Picture a Microscope image (left picture) shows trabeculo-descemetic window after dissection of the deep scleral flap. iOCT image (right picture) shows SC before dilating the ostium of SC using the iTrack microcatheter (white arrow). Picture b Microscope image (left picture) shows the progress of microcatheter into SC. Red light indicates the position of the microcatheter tip in the SC. iOCT image (right picture) shows the microcatheter in the SC (white arrows) Picture c Microscope imaging shows the final step of retraction of the microcatheter with simultaneous injection of Healon GV into the SC. iOCT image (right picture) shows the enlarged SC (white arrow) Picture d Intraoperative UBM image: TM thickness measurement after SC viscodilation. Picture e, f Intraoperative UBM image: horizontal and vertical diameter of SC after viscodilation. Picture g, h Intraoperative UBM image: AC angle before (g) and after surgery (h) Picture i Preoperative iUBM shows SC that appears as an anechogenic oval-shaped space (red dashed line), and TM (white arrow) Picture j iUBM shows the microcatheter in the SC that appears hyperechogenic in comparison to the surrouding tissue (red arrow) Picture l: iUBM shows enlarged SC after viscodilation (white arrows, red dashed line) Picture k: iUBM shows SC with suture before tensioning suture (white arrow), deep scleral dissection and filtering window (red dashed line). AC angle appears with a concave and rounded profile (white dashed line) Picture m iUBM shows SC and suture after tensioning suture (white arrow). SC appears elongated (red dashed line) and AC angle becomes acute (white dashed line) Picture n iUBM shows Descemet’s membrane detachment after viscodilation (white arrows and red dashed line)
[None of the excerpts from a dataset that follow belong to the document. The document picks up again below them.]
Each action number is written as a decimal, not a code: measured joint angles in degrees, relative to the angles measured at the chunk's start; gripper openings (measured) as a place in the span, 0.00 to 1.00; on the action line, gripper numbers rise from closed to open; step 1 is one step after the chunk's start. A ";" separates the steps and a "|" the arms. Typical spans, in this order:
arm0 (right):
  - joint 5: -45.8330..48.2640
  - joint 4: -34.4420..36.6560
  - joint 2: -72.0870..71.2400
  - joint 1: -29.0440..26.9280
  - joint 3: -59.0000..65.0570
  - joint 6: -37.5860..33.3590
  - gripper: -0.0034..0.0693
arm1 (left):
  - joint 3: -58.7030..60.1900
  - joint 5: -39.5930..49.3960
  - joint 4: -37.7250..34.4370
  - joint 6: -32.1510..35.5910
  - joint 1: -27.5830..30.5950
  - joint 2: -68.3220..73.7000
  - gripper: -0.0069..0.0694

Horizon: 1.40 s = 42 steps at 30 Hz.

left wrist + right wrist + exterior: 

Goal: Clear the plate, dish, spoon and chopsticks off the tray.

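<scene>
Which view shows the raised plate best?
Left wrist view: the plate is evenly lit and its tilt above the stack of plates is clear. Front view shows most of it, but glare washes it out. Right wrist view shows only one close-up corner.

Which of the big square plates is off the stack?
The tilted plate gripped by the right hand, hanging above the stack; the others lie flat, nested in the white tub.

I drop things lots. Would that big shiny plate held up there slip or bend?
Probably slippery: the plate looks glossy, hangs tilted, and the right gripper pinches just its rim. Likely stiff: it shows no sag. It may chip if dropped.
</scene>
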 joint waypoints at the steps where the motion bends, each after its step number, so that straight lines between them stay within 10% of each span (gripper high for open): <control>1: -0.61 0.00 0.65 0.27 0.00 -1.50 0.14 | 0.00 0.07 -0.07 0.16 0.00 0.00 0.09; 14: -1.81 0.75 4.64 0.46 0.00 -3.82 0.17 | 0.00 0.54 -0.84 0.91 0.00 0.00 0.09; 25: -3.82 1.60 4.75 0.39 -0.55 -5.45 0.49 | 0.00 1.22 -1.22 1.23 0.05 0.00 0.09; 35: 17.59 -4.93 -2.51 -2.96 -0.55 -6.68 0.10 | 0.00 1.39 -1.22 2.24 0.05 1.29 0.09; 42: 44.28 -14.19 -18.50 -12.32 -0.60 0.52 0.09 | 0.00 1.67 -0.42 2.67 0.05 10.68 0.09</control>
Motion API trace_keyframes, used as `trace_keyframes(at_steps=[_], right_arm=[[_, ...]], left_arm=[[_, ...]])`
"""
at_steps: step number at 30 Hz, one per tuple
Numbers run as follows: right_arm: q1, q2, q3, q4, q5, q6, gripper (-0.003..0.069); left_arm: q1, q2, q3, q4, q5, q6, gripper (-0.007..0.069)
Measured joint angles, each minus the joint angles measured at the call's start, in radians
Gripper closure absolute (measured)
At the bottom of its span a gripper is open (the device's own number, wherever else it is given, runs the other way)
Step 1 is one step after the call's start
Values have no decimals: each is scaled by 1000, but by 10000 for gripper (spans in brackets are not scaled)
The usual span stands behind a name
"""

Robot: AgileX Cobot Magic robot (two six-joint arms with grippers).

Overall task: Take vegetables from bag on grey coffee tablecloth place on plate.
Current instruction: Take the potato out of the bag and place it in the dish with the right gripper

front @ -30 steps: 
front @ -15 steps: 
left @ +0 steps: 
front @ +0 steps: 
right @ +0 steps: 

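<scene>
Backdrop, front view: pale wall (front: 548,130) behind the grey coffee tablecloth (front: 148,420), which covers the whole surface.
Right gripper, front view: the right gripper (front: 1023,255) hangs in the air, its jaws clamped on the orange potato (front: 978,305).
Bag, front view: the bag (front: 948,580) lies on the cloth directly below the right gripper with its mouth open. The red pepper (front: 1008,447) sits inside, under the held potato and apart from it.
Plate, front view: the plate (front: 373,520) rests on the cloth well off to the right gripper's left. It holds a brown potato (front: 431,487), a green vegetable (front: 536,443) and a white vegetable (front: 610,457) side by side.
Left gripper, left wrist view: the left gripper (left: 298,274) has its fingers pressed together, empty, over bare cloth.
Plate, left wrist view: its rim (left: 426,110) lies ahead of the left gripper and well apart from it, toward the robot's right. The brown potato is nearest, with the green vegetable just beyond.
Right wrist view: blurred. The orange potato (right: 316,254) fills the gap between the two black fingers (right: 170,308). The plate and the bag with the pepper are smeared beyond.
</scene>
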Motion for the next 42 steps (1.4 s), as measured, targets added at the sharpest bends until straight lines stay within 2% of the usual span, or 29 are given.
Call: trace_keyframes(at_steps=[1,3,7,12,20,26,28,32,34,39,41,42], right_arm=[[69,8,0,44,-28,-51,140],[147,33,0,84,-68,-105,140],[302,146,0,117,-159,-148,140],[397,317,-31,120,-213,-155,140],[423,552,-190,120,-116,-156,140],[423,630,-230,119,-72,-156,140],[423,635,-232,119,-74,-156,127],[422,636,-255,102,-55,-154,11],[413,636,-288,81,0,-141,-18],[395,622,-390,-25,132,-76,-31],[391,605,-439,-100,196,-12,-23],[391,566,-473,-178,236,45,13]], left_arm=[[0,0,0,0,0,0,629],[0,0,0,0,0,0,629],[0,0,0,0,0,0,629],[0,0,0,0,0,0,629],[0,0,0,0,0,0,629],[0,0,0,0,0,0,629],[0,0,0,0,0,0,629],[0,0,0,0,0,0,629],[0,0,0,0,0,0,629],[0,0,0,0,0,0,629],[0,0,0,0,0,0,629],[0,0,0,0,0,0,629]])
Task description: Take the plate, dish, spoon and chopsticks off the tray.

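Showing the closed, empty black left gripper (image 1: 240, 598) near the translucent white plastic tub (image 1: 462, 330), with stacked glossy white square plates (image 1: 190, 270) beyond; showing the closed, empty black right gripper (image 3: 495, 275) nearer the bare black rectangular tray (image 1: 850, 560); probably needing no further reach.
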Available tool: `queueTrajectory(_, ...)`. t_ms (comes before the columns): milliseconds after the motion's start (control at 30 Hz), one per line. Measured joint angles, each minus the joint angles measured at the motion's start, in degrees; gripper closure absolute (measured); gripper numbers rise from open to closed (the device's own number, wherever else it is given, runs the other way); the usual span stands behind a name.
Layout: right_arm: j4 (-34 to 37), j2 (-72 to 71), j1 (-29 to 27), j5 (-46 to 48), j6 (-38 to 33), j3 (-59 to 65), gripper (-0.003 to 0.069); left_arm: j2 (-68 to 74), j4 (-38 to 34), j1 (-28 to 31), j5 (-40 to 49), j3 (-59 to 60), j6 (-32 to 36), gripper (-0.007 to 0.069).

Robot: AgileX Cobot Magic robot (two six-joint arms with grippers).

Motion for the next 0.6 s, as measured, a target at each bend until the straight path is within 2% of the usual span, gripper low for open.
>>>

TM thickness, SC diameters and AC angle were measured by iUBM. TM thickness mean was 92 ± 20.6 µm. Horizontal and vertical diameters mean of SC were, respectively, 410 ± 56 and 110 ± 23 µm during viscodilation. AC angle mean was reduced from 25.8° ± 11° to 24.5° ± 14° after tensioning suture and its profile changed from concave to acute. SC appeared as an anechogenic oval-shaped space. Microcatheter into SC appeared hyperechogenic. In one case endothelial detachment was detected during viscodilation (Fig. 1d–n).


iOCT allowed the surgeon to monitor morphological changes of AC structures during surgery but scanning acquisition was not immediate requiring continual adjustment of the focus and scanning point due to the eye movements during surgery that changed the depth of the plan of visualization. The limit of iOCT was the short penetration depth, responsible for shadowing of scleral tissue and of overlapping and inverted images. Anyhow, iOCT was the best option to obtain a high resolution for imaging superficial areas. Instead iUBM was useful in detecting deeper structures, giving sharper images to measure morphological changes of AC structures. However, the image acquisition required interrupting surgery and the contact of the probe with the eye.

Intraoperative real-time image-guided surgery represents the future even if it still requires further efforts to make the instrumentation functional and simple to use.